» **WORK REQUEST**
The entries are to be given back verbatim; no picture is to be copied.

○ ○ ○

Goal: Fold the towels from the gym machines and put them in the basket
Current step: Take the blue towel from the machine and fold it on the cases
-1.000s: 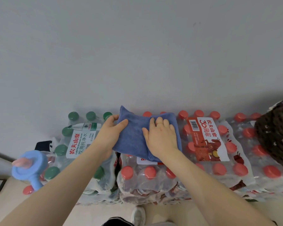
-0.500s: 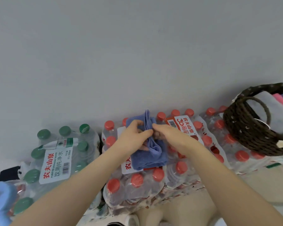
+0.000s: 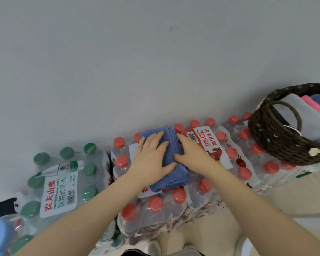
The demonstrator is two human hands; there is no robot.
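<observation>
Blue towel (image 3: 171,174) folded, partly hidden under flat open left hand (image 3: 152,159), right hand (image 3: 191,156) open against its edge, basket (image 3: 277,143) cut off far right.

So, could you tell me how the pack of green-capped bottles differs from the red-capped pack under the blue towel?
The green-capped pack has green lids and a white label; the red-capped pack has red lids. The blue towel rests only on the red-capped pack. Both are shrink-wrapped clear bottles.
</observation>
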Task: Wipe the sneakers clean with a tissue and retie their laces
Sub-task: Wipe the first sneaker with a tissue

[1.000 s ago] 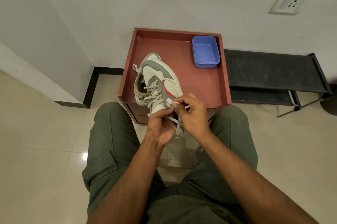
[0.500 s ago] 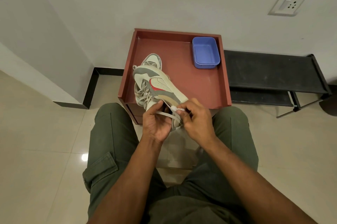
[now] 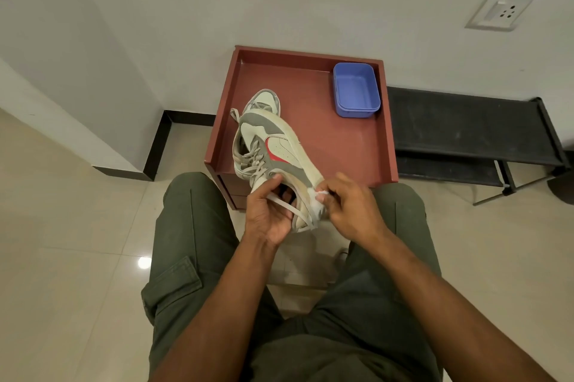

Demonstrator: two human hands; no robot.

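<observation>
A white and grey sneaker [image 3: 276,148] with a red mark on its side is held over the near edge of the red-brown tray table [image 3: 341,145], tipped onto its side with the toe toward me. My left hand [image 3: 268,210] grips the toe end from below, and a loose lace [image 3: 287,206] runs across its fingers. My right hand [image 3: 351,207] pinches a small white tissue [image 3: 321,195] against the sole edge near the toe. A second sneaker [image 3: 265,102] lies behind the first on the tray, mostly hidden.
A blue plastic tub [image 3: 355,89] sits in the tray's far right corner. A low black rack [image 3: 472,133] stands to the right against the wall. My knees in green trousers [image 3: 192,226] flank the tray. A wall socket [image 3: 498,10] is at upper right.
The sneaker has rolled from laces-up onto its side, showing the red mark and sole edge. My right hand with the tissue has shifted right to the sole edge near the toe.
</observation>
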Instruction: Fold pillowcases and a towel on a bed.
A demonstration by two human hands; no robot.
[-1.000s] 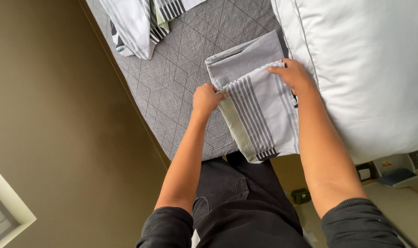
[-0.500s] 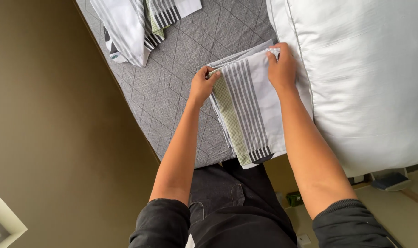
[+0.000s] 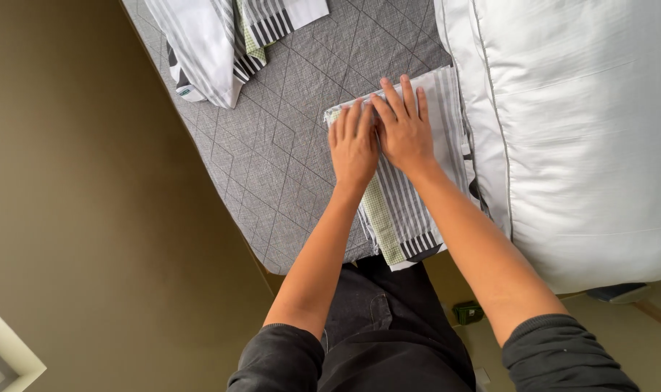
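Both the left hand (image 3: 354,145) and the right hand (image 3: 404,129) are lying flat, fingers spread, side by side on the folded grey-and-white striped cloth (image 3: 410,210), which is resting on the grey quilted bedspread (image 3: 287,152) beside the white pillow (image 3: 577,131).

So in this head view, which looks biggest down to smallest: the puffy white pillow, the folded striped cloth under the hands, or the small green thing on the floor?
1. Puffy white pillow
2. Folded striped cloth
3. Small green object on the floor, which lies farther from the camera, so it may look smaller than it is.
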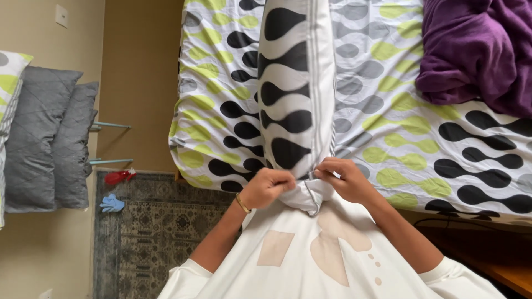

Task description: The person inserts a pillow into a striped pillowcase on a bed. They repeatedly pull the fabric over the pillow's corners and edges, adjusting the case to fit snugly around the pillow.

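Observation:
A long pillow (292, 83) in a white cover with black wavy blobs stands on end in front of me, its lower end against my white shirt. My left hand (267, 185) is closed on the bunched open end of the pillowcase (309, 196). My right hand (343, 177) pinches the same edge from the other side. A gold bracelet sits on my left wrist. The two hands are almost touching, just below the pillow's bottom corner.
Behind the pillow lies a bed (388, 127) with a white sheet patterned in black, grey and green blobs. A purple blanket (479, 50) is heaped on it. Grey quilted pillows (50, 138) stand at the left. A patterned rug (149, 232) carries small red and blue items.

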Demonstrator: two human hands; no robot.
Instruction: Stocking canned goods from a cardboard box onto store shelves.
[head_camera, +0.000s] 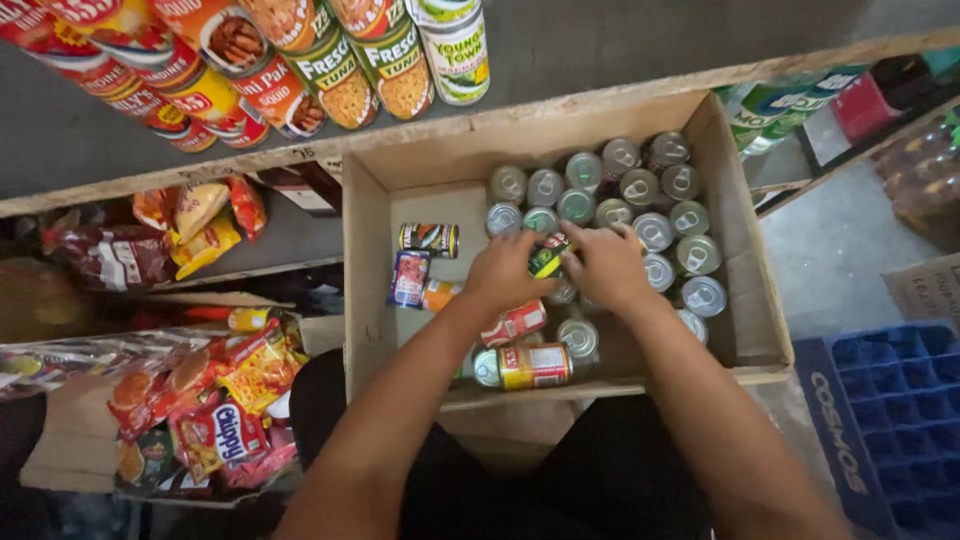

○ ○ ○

» **PROBLEM SOLUTION**
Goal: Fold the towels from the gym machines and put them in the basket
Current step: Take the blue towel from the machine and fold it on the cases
-1.000s: 
-0.500s: 
+0.000s: 
The demonstrator is two human hands; there is no robot.
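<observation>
Blue towel (image 3: 171,174) folded, partly hidden under flat open left hand (image 3: 152,159), right hand (image 3: 191,156) open against its edge, basket (image 3: 277,143) cut off far right.

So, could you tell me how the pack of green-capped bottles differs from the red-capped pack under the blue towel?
The green-capped pack has green lids and a white label; the red-capped pack has red lids. The blue towel rests only on the red-capped pack. Both are shrink-wrapped clear bottles.
</observation>
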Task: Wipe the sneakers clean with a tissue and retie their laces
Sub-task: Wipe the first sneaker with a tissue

[1.000 s ago] 
[0.500 s ago] 
[now] 

Demonstrator: two human hands; no robot.

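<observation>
A white and grey sneaker [image 3: 276,148] with a red mark on its side is held over the near edge of the red-brown tray table [image 3: 341,145], tipped onto its side with the toe toward me. My left hand [image 3: 268,210] grips the toe end from below, and a loose lace [image 3: 287,206] runs across its fingers. My right hand [image 3: 351,207] pinches a small white tissue [image 3: 321,195] against the sole edge near the toe. A second sneaker [image 3: 265,102] lies behind the first on the tray, mostly hidden.
A blue plastic tub [image 3: 355,89] sits in the tray's far right corner. A low black rack [image 3: 472,133] stands to the right against the wall. My knees in green trousers [image 3: 192,226] flank the tray. A wall socket [image 3: 498,10] is at upper right.
The sneaker has rolled from laces-up onto its side, showing the red mark and sole edge. My right hand with the tissue has shifted right to the sole edge near the toe.
</observation>
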Instruction: Fold pillowcases and a towel on a bed.
A demonstration by two human hands; no robot.
[-1.000s] 
[-0.500s] 
[+0.000s] 
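Both the left hand (image 3: 354,145) and the right hand (image 3: 404,129) are lying flat, fingers spread, side by side on the folded grey-and-white striped cloth (image 3: 410,210), which is resting on the grey quilted bedspread (image 3: 287,152) beside the white pillow (image 3: 577,131).

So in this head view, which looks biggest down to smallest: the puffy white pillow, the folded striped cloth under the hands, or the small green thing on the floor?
1. Puffy white pillow
2. Folded striped cloth
3. Small green object on the floor, which lies farther from the camera, so it may look smaller than it is.
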
Task description: The person inserts a pillow into a striped pillowcase on a bed. They repeatedly pull the fabric over the pillow's corners and edges, adjusting the case to fit snugly around the pillow.

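Observation:
A long pillow (292, 83) in a white cover with black wavy blobs stands on end in front of me, its lower end against my white shirt. My left hand (267, 185) is closed on the bunched open end of the pillowcase (309, 196). My right hand (343, 177) pinches the same edge from the other side. A gold bracelet sits on my left wrist. The two hands are almost touching, just below the pillow's bottom corner.
Behind the pillow lies a bed (388, 127) with a white sheet patterned in black, grey and green blobs. A purple blanket (479, 50) is heaped on it. Grey quilted pillows (50, 138) stand at the left. A patterned rug (149, 232) carries small red and blue items.
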
Demonstrator: two human hands; no robot.
Instruction: Stocking canned goods from a cardboard box onto store shelves.
[head_camera, +0.000s] 

The output for this exercise is finished.